It’s an unprecedented time for innovation and regulation in medical devices. The Food and Drug Administration announced that 2018 was their most successful year in approving medical devices. 106 devices received the FDA’s marketing green light, breaking the record of 99 in 2017.
These devices included automated insulin dosing systems for children as young as 7, the world’s smallest heart valve for newborns, the first mobile medical app to help manage opioid and substance abuse disorders, and artificial intelligence technologies that diagnose diabetic retinopathy.
This follows the FDA’s plans to improve their medical device regulations. In November 2018, they announced plans to “modernize” the 510(k) review process to improve the safety of new devices. These plans included enforcing the use of predicates that were based off of modern technologies and making previous predicates ineligible. They’ll continue improving NEST (National Evaluation System for Health Technology), a plan started in 2016 to improve post-market surveillance and analysis of medical devices. They’ll also update safety and performance criteria of well-known technologies, and improve criteria for devices intending to treat non-life-threatening conditions by employing principles from their Breakthrough Device regulation rules.

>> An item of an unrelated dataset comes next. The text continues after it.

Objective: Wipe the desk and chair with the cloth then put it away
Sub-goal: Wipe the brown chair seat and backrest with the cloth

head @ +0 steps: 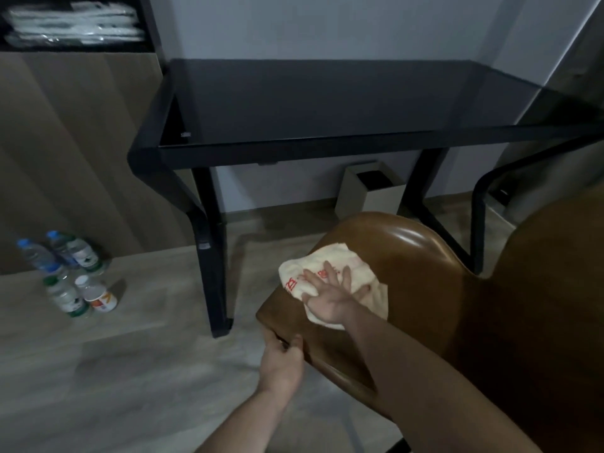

In a statement, Dr. Scott Gottlieb and Dr. Jeff Schuren spoke of the FDA combined commitment for innovation and safety:
“Spurring innovation to develop safer, more effective devices is key to improving patient safety. We are equally committed to advancing safe and effective products that can address unmet medical needs to reduce the health effects from disease. Both objectives are essential to meeting our public health mission, resulting in more lives saved and improved quality of life.”
We at Medgadget are eagerly looking forward to covering the medical technologies of 2019, in the process showcasing how innovators and regulatory bodies improve the way we safely treat illnesses and diseases.